■ Dataset excerpts
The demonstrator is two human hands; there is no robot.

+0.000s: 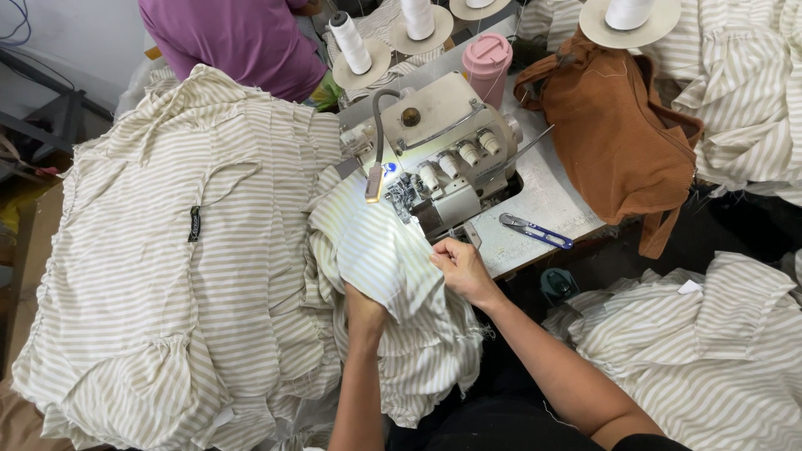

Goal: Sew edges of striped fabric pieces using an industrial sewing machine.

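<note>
Two hands work one striped garment (376, 250) at the overlock machine (439, 146): right hand (464, 269) pinches its edge near the presser foot, left hand (364, 313) lies tucked under a fold, grip hidden. Seam appears underway; a large striped pile (167, 276) sits left on the desk (543, 200).

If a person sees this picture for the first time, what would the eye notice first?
First, the cream sewing machine at top centre, its small lamp lighting the striped cloth that the right hand pinches at the needle while the left hand reaches under it. Then the big pile of striped garments on the left, and the brown bag on the right.
</note>
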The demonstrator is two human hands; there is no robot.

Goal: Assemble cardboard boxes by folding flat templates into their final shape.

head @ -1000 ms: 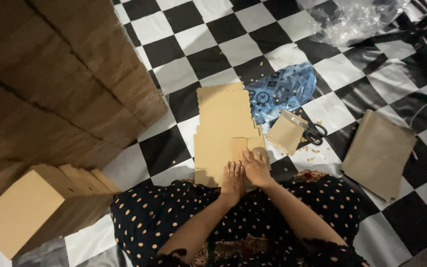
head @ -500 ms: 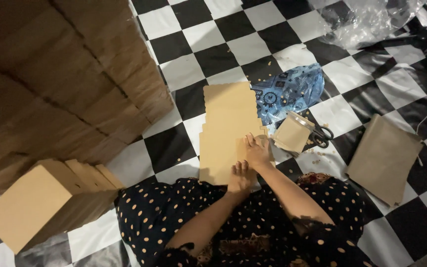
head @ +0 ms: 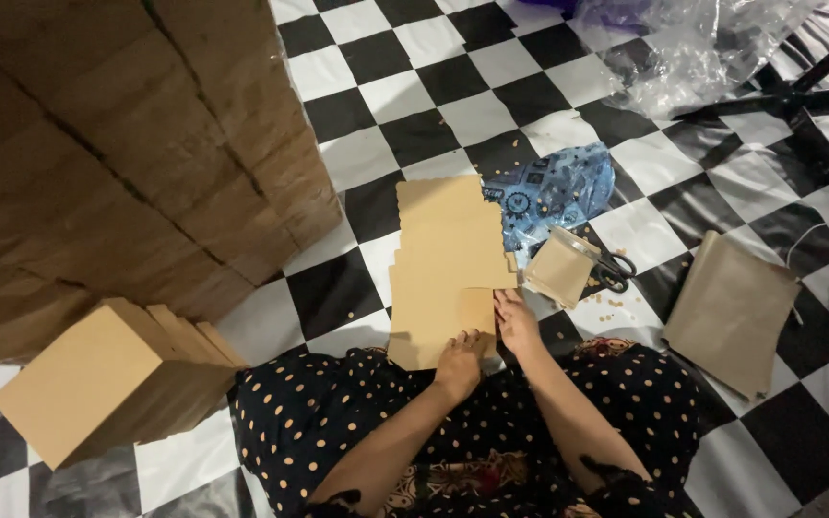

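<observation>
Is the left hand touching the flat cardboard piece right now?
Touching. The head view shows the left hand resting flat on the near end of the flat cardboard piece, no gap visible.

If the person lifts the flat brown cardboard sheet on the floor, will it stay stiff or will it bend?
The cardboard sheet lies quite flat under the left hand and right hand, so it probably stays fairly stiff. It looks thin, so likely light. On the smooth checkered floor it may slide easily when pushed.
</observation>
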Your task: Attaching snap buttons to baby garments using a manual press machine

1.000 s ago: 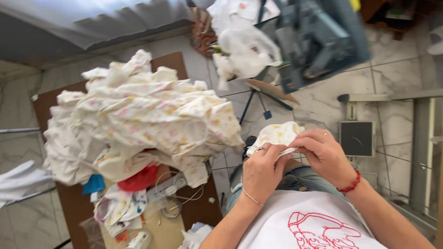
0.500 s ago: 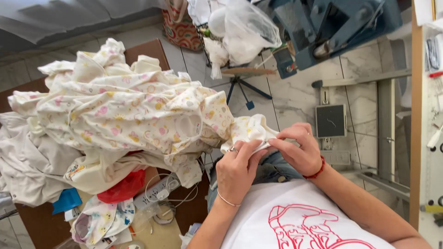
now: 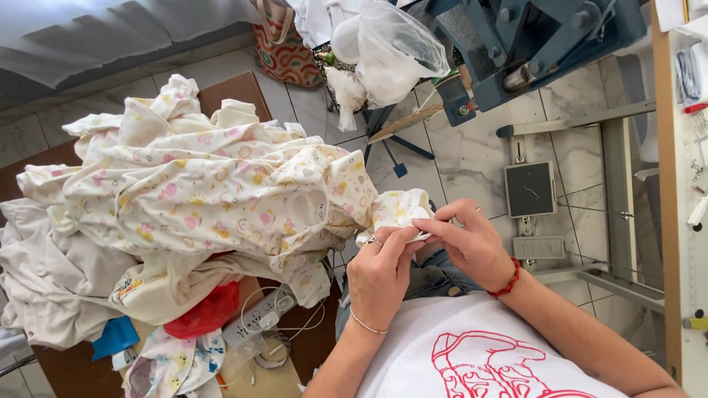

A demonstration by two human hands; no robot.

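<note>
A small cream garment [image 3: 398, 210] with a pastel print is pinched between both hands in front of my chest. My left hand [image 3: 380, 273], with a thin bracelet and a ring, grips its lower edge. My right hand [image 3: 468, 243], with a red cord at the wrist, holds the same edge from the other side, fingers closed on the fabric. Just to the left lies a big heap of similar printed baby clothes [image 3: 199, 199], and the held piece touches it.
Plain beige cloth [image 3: 51, 280], a red bag [image 3: 203, 313] and a white power strip with cables [image 3: 262, 313] lie under the heap on a brown table. A blue machine [image 3: 531, 44], plastic bags [image 3: 391, 51], a grey foot pedal [image 3: 529, 189] on the tiled floor and a worktable edge [image 3: 667, 221] stand ahead and right.
The view has shifted, so the heap and hands sit further left and lower. Both hands have kept their hold on the small garment, with fingers working along its edge.
</note>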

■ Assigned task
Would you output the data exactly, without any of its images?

■ Answer to the exercise
The demonstrator is two human hands; there is no robot.

+0.000s: 

Goal: Sew edges of striped fabric pieces using an industrial sewing machine.

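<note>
Two hands work one striped garment (376, 250) at the overlock machine (439, 146): right hand (464, 269) pinches its edge near the presser foot, left hand (364, 313) lies tucked under a fold, grip hidden. Seam appears underway; a large striped pile (167, 276) sits left on the desk (543, 200).

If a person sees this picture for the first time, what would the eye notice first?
First, the cream sewing machine at top centre, its small lamp lighting the striped cloth that the right hand pinches at the needle while the left hand reaches under it. Then the big pile of striped garments on the left, and the brown bag on the right.
</note>
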The demonstrator is two human hands; there is no robot.

Goal: Assemble cardboard boxes by folding flat templates into their final shape.

head @ -1000 ms: 
head @ -500 ms: 
head @ +0 ms: 

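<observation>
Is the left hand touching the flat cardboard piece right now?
Touching. The head view shows the left hand resting flat on the near end of the flat cardboard piece, no gap visible.

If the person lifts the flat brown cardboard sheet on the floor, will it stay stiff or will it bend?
The cardboard sheet lies quite flat under the left hand and right hand, so it probably stays fairly stiff. It looks thin, so likely light. On the smooth checkered floor it may slide easily when pushed.
</observation>
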Your task: Attaching snap buttons to baby garments using a manual press machine

1.000 s ago: 
0.500 s ago: 
now: 

A demonstration by two human hands; no robot.

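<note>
A small cream garment [image 3: 398, 210] with a pastel print is pinched between both hands in front of my chest. My left hand [image 3: 380, 273], with a thin bracelet and a ring, grips its lower edge. My right hand [image 3: 468, 243], with a red cord at the wrist, holds the same edge from the other side, fingers closed on the fabric. Just to the left lies a big heap of similar printed baby clothes [image 3: 199, 199], and the held piece touches it.
Plain beige cloth [image 3: 51, 280], a red bag [image 3: 203, 313] and a white power strip with cables [image 3: 262, 313] lie under the heap on a brown table. A blue machine [image 3: 531, 44], plastic bags [image 3: 391, 51], a grey foot pedal [image 3: 529, 189] on the tiled floor and a worktable edge [image 3: 667, 221] stand ahead and right.
The view has shifted, so the heap and hands sit further left and lower. Both hands have kept their hold on the small garment, with fingers working along its edge.
</note>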

The answer given above is complete as it stands.